Work to complete
Determine how many of the lines below hold the word "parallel". Give the number and nothing else.

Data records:
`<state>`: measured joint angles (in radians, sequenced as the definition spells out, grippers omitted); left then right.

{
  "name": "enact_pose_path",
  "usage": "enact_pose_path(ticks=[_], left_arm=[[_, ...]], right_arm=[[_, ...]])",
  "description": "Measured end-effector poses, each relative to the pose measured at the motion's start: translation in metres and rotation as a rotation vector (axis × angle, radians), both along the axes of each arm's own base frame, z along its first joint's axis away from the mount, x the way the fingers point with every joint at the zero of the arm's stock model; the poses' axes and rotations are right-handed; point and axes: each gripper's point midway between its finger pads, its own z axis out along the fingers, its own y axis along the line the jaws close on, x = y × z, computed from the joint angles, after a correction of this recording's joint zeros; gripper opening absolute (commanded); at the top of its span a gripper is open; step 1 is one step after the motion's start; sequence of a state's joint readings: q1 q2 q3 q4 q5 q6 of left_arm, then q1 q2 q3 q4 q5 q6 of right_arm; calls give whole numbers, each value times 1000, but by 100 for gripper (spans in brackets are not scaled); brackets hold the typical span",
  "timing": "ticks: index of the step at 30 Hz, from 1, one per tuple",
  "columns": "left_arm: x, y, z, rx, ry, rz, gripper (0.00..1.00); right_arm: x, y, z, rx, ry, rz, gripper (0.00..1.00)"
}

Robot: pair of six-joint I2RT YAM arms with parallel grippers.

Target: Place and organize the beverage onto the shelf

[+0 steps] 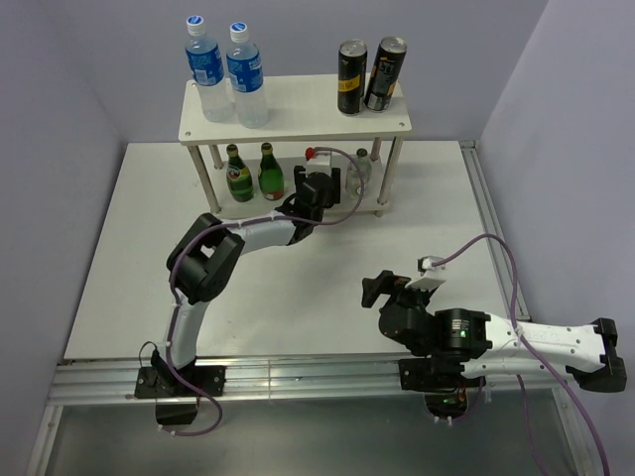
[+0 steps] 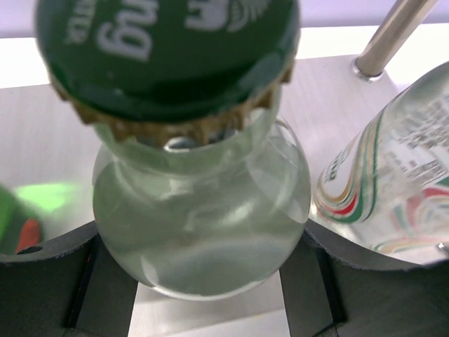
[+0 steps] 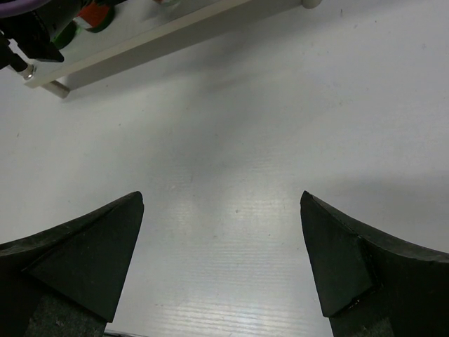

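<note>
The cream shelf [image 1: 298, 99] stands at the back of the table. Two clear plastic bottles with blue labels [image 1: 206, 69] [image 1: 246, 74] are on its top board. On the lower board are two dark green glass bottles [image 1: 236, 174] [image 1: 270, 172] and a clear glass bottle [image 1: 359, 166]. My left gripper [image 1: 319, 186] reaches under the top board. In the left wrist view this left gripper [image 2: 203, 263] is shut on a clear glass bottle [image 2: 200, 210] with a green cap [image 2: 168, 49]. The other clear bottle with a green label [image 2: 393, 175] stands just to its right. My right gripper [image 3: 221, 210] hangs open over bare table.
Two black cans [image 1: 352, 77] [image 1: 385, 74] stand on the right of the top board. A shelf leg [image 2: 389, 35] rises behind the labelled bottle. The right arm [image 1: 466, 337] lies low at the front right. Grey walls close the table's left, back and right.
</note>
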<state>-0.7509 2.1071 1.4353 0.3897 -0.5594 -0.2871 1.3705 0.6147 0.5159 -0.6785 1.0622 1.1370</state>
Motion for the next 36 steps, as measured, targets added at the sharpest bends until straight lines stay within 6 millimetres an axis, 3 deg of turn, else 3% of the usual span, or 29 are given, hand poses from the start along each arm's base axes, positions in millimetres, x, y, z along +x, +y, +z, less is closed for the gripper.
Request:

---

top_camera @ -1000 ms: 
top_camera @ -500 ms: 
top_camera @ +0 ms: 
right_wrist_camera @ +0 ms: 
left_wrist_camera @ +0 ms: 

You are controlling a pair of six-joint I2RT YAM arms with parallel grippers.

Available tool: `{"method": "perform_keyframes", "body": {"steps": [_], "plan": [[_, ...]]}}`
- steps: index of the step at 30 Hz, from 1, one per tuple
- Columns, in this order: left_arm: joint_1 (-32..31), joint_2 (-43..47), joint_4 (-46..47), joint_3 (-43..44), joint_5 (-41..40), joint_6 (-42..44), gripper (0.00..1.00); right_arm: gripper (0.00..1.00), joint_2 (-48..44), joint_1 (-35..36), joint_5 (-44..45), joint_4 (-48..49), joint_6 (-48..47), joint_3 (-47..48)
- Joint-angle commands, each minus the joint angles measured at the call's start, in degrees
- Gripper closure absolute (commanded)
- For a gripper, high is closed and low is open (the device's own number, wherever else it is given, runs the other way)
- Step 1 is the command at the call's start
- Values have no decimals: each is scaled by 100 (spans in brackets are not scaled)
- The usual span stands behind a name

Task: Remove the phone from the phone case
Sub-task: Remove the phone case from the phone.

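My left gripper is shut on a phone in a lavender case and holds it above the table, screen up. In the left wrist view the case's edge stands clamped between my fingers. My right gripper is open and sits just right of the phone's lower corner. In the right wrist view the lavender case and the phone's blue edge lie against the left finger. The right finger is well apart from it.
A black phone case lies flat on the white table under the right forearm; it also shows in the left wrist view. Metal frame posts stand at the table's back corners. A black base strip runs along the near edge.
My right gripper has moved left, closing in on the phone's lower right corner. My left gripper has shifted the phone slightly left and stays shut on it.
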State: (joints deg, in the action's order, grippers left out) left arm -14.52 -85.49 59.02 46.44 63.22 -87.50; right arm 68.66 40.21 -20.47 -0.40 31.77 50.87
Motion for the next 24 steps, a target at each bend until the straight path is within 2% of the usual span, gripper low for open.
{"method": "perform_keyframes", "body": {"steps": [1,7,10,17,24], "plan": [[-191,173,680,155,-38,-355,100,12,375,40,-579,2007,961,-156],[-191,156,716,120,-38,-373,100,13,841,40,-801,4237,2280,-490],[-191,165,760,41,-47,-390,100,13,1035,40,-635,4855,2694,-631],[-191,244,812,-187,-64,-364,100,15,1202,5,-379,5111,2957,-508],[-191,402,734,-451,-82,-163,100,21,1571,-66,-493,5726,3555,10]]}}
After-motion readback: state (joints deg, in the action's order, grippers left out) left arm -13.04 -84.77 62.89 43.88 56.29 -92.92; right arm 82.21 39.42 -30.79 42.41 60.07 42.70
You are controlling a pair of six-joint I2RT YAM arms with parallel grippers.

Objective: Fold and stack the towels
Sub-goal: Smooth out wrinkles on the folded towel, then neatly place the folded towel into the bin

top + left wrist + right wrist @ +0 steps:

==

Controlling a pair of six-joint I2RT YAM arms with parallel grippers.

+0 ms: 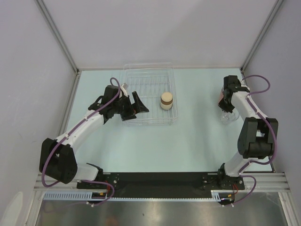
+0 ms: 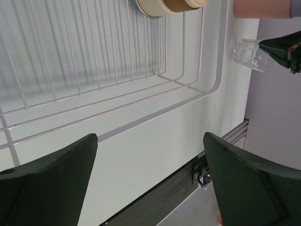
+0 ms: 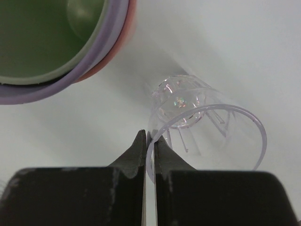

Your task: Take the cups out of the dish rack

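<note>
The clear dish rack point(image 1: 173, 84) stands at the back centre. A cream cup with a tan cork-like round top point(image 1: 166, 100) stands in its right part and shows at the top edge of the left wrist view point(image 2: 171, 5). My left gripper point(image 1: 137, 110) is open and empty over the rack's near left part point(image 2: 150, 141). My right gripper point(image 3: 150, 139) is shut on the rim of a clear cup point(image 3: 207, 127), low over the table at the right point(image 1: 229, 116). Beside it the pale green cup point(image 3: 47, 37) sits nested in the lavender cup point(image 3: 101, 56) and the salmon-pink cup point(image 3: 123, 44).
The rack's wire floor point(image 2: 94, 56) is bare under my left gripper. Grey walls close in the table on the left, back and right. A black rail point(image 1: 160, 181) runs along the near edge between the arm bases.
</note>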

Task response
4